Il termine fantascienza compie cento anni. Nato nel 1926 e arrivato in Italia nel 1952, è un genere che vive di cicli: ottimismo negli anni ‘50, distopia oggi. Nella ventitreesima puntata di Grande Giove, gli scrittori Dario Tonani e Licia Troisi ne raccontano i retroscena. Non è vero che prevede il futuro, lo specula partendo dal presente, ma meglio di quanto sa fare l’intelligenza artificiale.

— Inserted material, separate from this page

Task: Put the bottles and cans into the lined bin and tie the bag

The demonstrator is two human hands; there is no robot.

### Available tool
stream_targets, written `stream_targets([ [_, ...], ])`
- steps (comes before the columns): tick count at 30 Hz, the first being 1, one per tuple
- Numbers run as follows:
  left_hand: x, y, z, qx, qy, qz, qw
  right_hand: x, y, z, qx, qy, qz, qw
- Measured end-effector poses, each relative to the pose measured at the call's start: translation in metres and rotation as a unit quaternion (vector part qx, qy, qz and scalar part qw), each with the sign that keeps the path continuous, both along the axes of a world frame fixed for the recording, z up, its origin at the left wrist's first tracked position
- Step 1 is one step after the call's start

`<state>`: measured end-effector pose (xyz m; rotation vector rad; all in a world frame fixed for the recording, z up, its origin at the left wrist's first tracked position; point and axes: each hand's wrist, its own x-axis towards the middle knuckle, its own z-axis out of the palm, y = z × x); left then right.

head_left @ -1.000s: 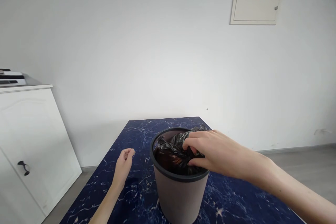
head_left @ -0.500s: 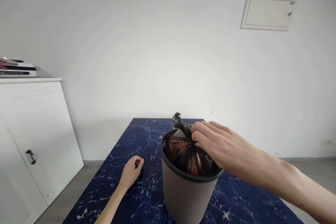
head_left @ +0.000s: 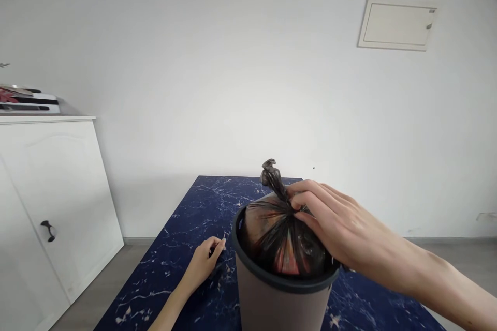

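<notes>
A dark, see-through garbage bag (head_left: 267, 238), filled with brown and red contents, sits in a grey trash bin (head_left: 283, 305) with a black rim. My right hand (head_left: 326, 212) pinches the gathered neck of the bag just above its bulging top. The twisted end of the bag sticks up past my fingers. Left of the bin, my left hand (head_left: 205, 258) rests by the blue tabletop, its fingers curled in to the thumb and nothing visible in them. The bin's base is cut off by the frame.
The blue marble-patterned table (head_left: 209, 201) reaches toward a white wall. On the left stands a white cabinet (head_left: 70, 181) with a white and black object (head_left: 34, 103) on top. A closed panel (head_left: 396, 24) is set in the wall at upper right.
The bag bulges higher above the rim, and the bin appears nearer and larger in view. My right hand keeps hold of the neck. My left hand has shifted right, closer to the bin.
</notes>
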<state>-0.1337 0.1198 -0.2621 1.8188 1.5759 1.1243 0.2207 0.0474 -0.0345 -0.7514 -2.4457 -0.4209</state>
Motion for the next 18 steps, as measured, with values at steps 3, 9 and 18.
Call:
stream_targets([
  [3,0.018,-0.015,0.004,0.000,-0.030,-0.052,0.998,-0.004,-0.009,0.001,-0.026,-0.019,0.018,0.999],
  [9,0.045,-0.046,0.022,-0.010,-0.115,-0.187,0.975,-0.014,-0.014,-0.013,0.001,0.005,0.030,1.000],
  [18,0.047,-0.048,0.022,-0.042,-0.176,-0.169,0.969,-0.015,-0.018,-0.041,0.101,0.159,0.030,0.982],
])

Questa tecnologia si limita a generare testi, gli autori umani vanno invece anche oltre, abbracciando temi più urgenti come la crisi climatica.
Il passato di chi scrive il futuro
“Il termine fantascienza fu coniato da Hugo Gernsback, un nerd ante litteram che aveva creato un casco isolatore per concentrarsi”, spiega Tonani, ricordando poi il successo di Urania, la collana che ha introdotto il genere in Italia con 1745 numeri e meno del 10% di romanzi italiani. L’impulso di immaginare il futuro è però più antico, anzi, secondo Troisi “è sempre stato presente, nonostante in Italia i romanzi di fantascienza facciano fatica a farsi spazio, perché considerati narrativa commerciale, da nerd”. Eppure di parole sul futuro ce ne sarebbe bisogno: soprattutto in un periodo di estremo pessimismo come questo, in cui ci sentiamo impotenti, permettersi di pensare a un domani migliore può essere fondamentale. “Se non sai immaginare una situazione diversa, è difficile impegnarti perché si realizzi” spiega Troisi, ricordando come la crisi climatica ci abbia colto alla sprovvista, solo con il verificarsi di eventi estremi sul territorio, perché fino a poco prima fingevamo di non vederla.
Se guardandosi attorno si può rischiare di restare vittime del pessimismo, guardando avanti gli si può sfuggire. Troisi spiega come citando il manga Doctor Stone: “La fiducia nella scienza e nella capacità dell’umanità di sopravvivere basandosi sulla curiosità è incredibilmente ottimistica”. Tonani ricorda i cicli storici: “Atteggiamento positivo negli anni ’50-’60, poi le paure della bomba atomica. La fantascienza vive della sensibilità del proprio tempo – spiega – La creazione fantascientifica è radicata nel presente. È come un bambino che tiene un palloncino: il filo è stretto nel pugno ma il palloncino fa mille evoluzioni tra le nuvole”.
Sul rigore scientifico nel creare, i due scrittori trovano un equilibrio. “Esistono tantissimi sottogeneri, dalla narrativa hard molto realistica all’avventura spaziale che non si pone alcun problema di verosimiglianza – spiega Tonani – L’importante è la coerenza interna”. Troisi concorda: “Al centro c’è il rapporto tra uomo e tecnologia, quindi un minimo di plausibilità scientifica ci deve stare. Ma un’aderenza eccessiva è un limite. Il rischio è perdersi a far vedere quanto sei stato bravo piuttosto che curare trama e personaggi”. Anche gli errori di previsione fanno parte del gioco. Tonani ricorda Blade Runner, ambientato nel 2019: “Le macchine volanti non sono arrivate, men che meno i replicanti. La difficoltà è collocare temporalmente le idee”. Anche l’allunaggio fu previsto per il 1978 da Clarke e Heinlein, “nove anni dopo quello vero”.